» ASSIGNED TASK: What is the number of lines in these records with "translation" in them? Answer with that number only.

» INFORMATION:
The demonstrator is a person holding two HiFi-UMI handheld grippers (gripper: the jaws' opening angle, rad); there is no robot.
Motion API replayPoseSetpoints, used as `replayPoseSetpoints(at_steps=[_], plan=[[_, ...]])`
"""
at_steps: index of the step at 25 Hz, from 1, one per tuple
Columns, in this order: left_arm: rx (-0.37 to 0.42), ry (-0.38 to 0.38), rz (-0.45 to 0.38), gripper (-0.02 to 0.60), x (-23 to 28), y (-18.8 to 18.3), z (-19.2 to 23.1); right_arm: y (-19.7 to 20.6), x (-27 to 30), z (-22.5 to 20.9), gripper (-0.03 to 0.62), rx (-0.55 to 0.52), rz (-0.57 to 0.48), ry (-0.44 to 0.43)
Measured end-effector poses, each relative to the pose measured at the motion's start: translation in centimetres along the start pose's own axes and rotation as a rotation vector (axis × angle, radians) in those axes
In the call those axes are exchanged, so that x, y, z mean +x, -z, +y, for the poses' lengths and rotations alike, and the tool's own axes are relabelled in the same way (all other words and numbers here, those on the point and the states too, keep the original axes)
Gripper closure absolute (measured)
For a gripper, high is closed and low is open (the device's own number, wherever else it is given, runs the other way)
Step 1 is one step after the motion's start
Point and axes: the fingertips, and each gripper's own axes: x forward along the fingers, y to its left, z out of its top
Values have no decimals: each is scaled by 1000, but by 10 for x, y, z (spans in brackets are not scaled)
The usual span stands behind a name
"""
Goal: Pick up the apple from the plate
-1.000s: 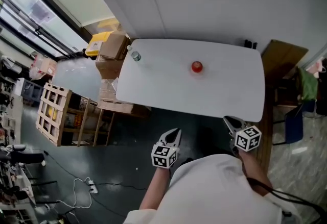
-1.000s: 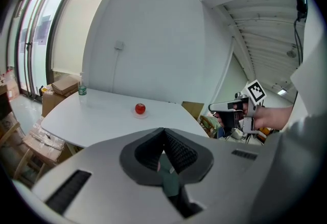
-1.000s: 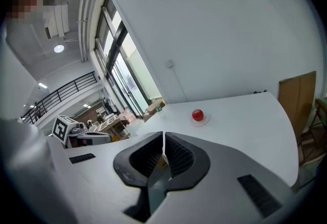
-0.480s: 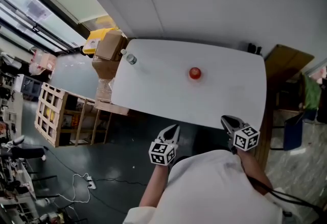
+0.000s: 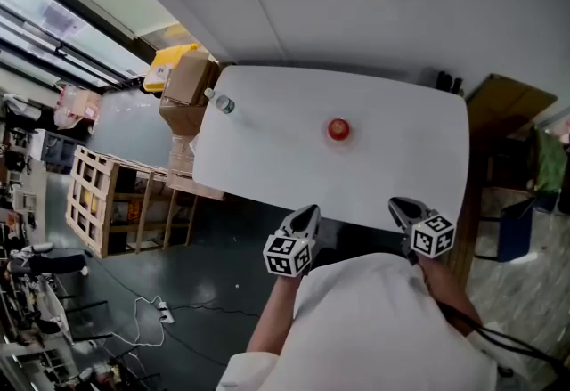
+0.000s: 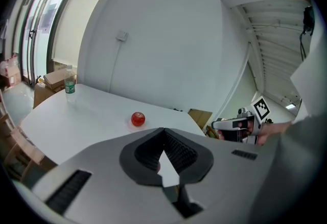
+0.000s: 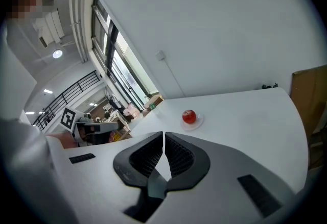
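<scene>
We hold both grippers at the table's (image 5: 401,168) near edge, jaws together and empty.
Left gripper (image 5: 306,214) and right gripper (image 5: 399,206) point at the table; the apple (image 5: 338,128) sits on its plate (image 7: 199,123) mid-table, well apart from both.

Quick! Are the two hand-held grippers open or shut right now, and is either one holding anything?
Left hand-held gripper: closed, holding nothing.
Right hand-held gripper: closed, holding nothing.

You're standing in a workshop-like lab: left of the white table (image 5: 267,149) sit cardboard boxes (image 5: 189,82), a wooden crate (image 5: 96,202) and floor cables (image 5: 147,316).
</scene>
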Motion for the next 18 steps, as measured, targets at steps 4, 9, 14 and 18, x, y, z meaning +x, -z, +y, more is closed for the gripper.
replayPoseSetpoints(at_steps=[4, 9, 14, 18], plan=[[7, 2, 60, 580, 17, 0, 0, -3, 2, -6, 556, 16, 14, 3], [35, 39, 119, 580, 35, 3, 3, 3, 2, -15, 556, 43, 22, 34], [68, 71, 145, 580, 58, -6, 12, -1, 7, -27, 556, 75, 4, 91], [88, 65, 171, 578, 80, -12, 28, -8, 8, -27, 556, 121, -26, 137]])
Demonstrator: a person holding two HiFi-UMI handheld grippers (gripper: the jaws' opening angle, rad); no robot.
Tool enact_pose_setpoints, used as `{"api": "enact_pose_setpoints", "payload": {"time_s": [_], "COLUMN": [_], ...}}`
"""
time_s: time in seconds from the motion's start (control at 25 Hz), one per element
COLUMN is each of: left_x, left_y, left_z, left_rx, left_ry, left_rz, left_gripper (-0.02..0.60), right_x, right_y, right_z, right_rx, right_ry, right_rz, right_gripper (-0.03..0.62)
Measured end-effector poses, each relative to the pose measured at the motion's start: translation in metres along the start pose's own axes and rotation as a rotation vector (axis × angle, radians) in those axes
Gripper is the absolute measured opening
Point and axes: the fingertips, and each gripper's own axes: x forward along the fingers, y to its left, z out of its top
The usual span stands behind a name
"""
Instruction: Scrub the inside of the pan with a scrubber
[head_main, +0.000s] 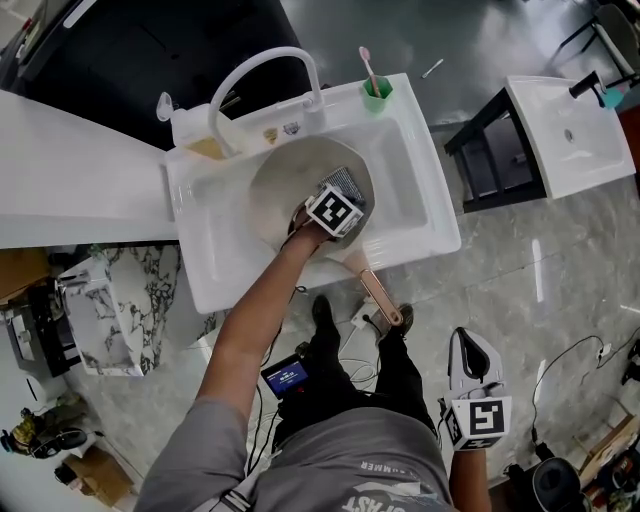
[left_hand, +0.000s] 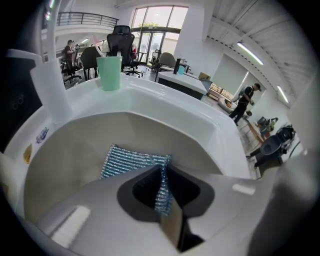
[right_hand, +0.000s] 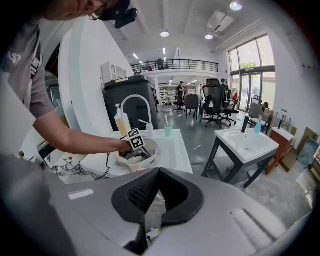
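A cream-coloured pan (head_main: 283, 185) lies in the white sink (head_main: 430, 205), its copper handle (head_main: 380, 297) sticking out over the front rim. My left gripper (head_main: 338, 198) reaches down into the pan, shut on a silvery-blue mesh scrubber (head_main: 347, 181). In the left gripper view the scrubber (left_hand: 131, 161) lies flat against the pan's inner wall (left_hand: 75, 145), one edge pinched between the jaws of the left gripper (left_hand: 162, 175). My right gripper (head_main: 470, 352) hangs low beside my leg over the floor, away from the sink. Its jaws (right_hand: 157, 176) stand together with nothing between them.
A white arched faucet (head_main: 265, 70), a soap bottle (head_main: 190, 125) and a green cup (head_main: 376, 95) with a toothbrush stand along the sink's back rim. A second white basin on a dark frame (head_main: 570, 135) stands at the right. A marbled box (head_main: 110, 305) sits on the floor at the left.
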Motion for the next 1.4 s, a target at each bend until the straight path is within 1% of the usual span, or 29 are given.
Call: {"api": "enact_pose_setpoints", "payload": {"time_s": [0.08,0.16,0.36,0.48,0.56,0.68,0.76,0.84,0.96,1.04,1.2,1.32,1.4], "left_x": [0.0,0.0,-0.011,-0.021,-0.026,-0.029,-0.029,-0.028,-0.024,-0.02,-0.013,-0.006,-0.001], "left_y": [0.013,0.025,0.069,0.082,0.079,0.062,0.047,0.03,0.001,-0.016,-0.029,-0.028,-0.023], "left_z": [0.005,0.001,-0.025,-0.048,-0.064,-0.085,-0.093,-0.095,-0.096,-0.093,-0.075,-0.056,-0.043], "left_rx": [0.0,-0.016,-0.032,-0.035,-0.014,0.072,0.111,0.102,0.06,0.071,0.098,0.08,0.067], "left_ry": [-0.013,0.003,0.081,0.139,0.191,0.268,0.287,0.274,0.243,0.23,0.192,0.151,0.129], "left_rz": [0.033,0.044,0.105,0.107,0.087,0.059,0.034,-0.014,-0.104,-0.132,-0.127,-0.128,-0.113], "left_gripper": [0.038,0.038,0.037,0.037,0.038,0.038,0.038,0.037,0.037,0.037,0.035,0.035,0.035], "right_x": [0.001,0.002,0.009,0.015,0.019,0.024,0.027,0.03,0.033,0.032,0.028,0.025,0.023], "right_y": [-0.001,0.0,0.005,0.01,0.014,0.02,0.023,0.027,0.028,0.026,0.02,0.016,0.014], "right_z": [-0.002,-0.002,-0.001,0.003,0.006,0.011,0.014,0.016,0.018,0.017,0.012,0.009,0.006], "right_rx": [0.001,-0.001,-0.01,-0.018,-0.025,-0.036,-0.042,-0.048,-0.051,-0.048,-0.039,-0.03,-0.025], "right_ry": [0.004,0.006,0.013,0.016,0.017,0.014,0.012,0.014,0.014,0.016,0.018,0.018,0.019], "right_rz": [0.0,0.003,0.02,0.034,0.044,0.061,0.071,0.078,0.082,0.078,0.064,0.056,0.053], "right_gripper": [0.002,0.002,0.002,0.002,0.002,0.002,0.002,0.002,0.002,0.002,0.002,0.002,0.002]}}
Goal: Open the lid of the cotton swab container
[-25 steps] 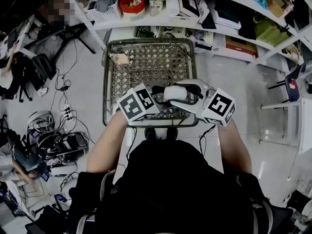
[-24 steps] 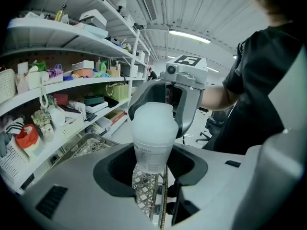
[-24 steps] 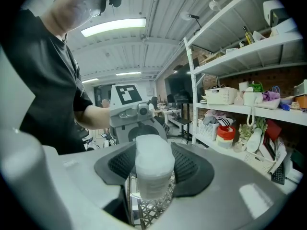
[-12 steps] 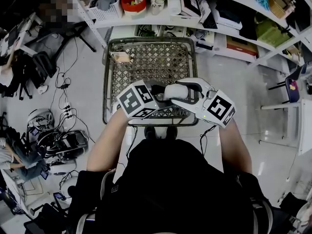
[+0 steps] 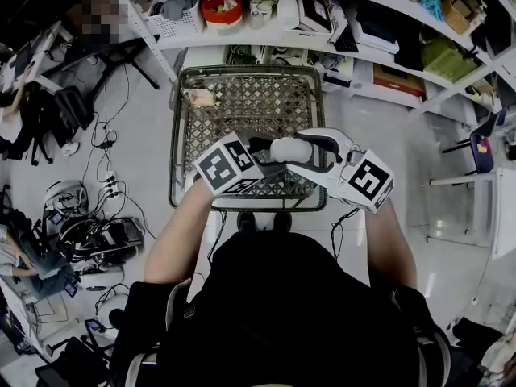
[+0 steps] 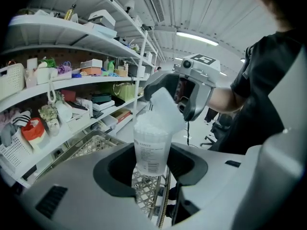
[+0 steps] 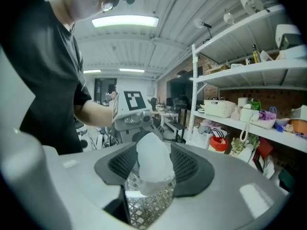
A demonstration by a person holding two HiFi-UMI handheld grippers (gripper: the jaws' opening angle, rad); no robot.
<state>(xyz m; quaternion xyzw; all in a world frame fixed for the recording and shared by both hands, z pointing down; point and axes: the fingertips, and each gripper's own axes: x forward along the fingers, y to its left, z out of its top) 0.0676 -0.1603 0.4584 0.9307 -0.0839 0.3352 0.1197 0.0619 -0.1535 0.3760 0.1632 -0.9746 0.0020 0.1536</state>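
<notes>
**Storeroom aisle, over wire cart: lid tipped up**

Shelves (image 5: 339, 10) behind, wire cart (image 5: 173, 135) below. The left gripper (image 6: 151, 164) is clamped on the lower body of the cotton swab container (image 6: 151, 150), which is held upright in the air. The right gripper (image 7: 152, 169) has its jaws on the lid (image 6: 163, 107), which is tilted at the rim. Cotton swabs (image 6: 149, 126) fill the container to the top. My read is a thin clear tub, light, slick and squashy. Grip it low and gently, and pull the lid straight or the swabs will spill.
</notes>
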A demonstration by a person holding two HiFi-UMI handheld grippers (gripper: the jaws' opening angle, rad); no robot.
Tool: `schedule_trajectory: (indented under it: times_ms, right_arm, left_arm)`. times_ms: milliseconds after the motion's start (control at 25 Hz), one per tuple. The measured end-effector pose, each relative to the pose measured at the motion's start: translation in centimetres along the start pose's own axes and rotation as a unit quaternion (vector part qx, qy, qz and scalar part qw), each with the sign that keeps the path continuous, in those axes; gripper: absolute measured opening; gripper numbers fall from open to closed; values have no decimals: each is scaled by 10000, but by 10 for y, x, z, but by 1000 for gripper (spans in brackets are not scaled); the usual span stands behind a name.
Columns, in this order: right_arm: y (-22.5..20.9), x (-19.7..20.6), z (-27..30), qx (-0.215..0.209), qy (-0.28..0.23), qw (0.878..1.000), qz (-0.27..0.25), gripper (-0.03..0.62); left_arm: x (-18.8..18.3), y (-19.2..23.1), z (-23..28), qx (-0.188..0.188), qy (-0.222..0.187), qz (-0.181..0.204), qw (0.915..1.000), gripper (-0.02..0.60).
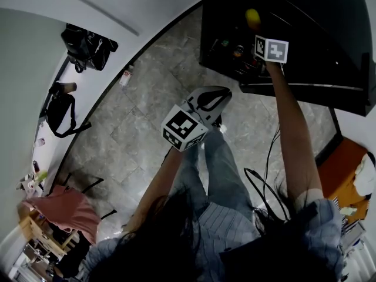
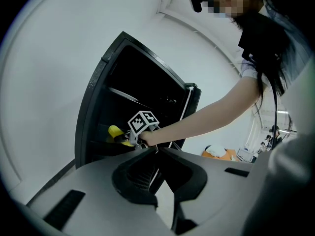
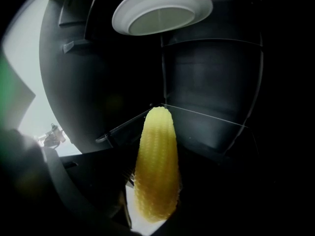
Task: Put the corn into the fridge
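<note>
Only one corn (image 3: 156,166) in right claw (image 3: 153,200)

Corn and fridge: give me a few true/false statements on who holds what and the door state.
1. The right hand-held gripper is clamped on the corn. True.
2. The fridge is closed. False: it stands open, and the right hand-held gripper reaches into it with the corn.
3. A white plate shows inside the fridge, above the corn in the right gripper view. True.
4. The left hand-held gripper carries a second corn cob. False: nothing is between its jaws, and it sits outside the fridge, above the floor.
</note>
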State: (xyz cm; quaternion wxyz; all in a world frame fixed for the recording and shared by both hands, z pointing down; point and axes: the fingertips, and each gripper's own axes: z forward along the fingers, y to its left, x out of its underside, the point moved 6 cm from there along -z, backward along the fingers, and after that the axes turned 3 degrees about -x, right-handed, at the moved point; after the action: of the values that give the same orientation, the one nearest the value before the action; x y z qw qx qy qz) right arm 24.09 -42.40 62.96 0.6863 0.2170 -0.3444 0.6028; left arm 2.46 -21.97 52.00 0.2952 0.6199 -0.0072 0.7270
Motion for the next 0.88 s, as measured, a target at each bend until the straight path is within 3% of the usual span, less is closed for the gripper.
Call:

» TASK SOLUTION: 3